Sly_G has asked for the wisdom of the Perl Monks concerning the following question:

I have to write scripts parsing html pages (e-shops product lists, actually), and get the product names, prices, links to photos, etc. Usually they have autogenerated pages, so basically page consists of repeating chunks like
<table> <tr> <td>........</td> </tr> </table>
that have a little differences inside - that differences are names, prices, photos, etc. Obviously, one have to change parsing repexp every time the page desing or markup changes. HTML stripping technique doesn't always help, because I have to have image urls and other html information on products. The best solution would be an algorithm that could find repeating chunks and return the differences they have - that's the actual data I'm digging for. For example, if there is 20 products on a page, there's 20 similar chunks of code, and their differences are my data. Maybe there's such CPAN module or smth. Thanks!

Replies are listed 'Best First'.
Re: Search for repeating but slightly different patterns
by CountZero (Bishop) on Oct 24, 2010 at 17:32 UTC
    Just a wild suggestion:
    • Download a first page.
    • Download a second page.
    • Do a diff between the two pages and you have the content that has changed.

    A module such as Algorithm::Diff could be useful here.

    PS: if this algorithm works, you may use it for free, just call it "CountZero's Universal Scraper Algorithm"!

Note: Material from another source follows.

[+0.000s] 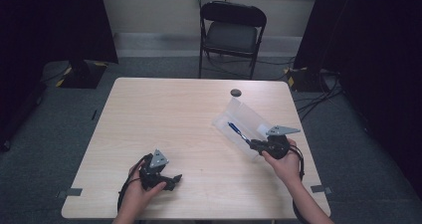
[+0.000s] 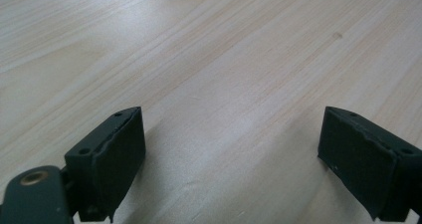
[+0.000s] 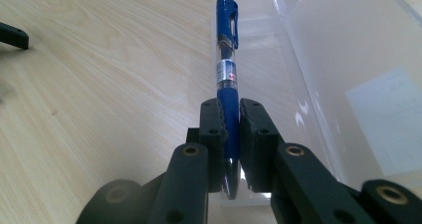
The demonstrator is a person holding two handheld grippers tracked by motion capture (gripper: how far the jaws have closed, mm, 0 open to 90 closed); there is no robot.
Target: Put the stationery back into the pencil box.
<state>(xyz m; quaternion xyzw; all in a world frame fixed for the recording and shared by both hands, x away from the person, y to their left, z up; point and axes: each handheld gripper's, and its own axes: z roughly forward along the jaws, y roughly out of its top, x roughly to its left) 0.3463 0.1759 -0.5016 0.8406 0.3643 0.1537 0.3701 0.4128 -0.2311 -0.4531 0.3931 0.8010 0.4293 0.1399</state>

    Update: Could be as easy as this:

    use strict; use warnings; use 5.012; use LWP::Simple; use Text::Diff; my $first_content = get('http://www.thinkgeek.com/geektoys/all/'); my $second_content = get ('http://www.thinkgeek.com/geektoys/feature/d +esc/1/60'); my $diff = diff \$first_content, \$second_content; say $diff;
    of course you will have to parse the diff-output!

    CountZero

    A program should be light and agile, its subroutines connected like a string of pearls. The spirit and intent of the program should be retained throughout. There should be neither too little or too much, neither needless loops nor useless variables, neither lack of structure nor overwhelming rigidity." - The Tao of Programming, 4.1 - Geoffrey James

Re: Search for repeating but slightly different patterns
by jethro (Monsignor) on Oct 24, 2010 at 17:08 UTC
    One thing that might help you is to use modules that can parse the HTML. HTML::Tree::Scanning is an article that explains how to do scanning with HTML::Parser and HTML::TreeBuilder

    Just a wild idea: An algorithm to find the repeated structures might work, but humans are so much better at that sort of pattern matching. Since complete website redesigns are not that common, you might instead give some special user the power to call for a listing of the website html structure and to interactively mark the start of the repeatable structure and the element with the product name. That would work only if that user knows html a bit, but would make updating a changed website relatively easy and fast.

      Having done this kind of thing a few times, let me suggest that IMHO, this is a case where regex is better than parsing. Ignoring sites continually changing their formats, the main problem I found was that there were a lot of web-sites using broken html, as in it wouldn't validate and thus parsing was problematic.

      This is one of those cases where, in theory, parsing is better, but it has to be very forgiving parsing, to the point that I found it unreliable. Disheartening.

        I'm with you on this. If all sites were made under strict html standard, web-world would be a much better place. So, regexp it is!
Re: Search for repeating but slightly different patterns
by JavaFan (Canon) on Oct 24, 2010 at 17:06 UTC
    The best solution would be an algorithm that could find repeating chunks and return the differences they have
    Uhm, either chunks repeat, or they are different. They cannot be both.
    HTML stripping technique doesn't always help, because I have to have image urls and other html information on products
    Have you tried parsing the pages instead of using regular expressions?
Re: Search for repeating but slightly different patterns
by planetscape (Chancellor) on Oct 25, 2010 at 06:10 UTC

    There are also modules that allow "approximate" or "fuzzy" matching; some deal with the "similarity" of strings; and many relevant threads may be found under Mostly Regex Stuff.

    HTH,

    planetscape
Re: Search for repeating but slightly different patterns
by aquarium (Curate) on Oct 24, 2010 at 22:43 UTC
    assuming you (the developer) know ahead of processing which site will produce which variant of presentation...you can have unique code (per site) to scrape and translate into a stable design internal representation, and from there on, your code always just works with the internal representation. so in effect this strategy de-couples the initial read of the html from the rest of the code. the hard part is determining which form of internal representation (data structure) will work for all cases, and give you consistent access to that data.
    the hardest line to type correctly is: stty erase ^H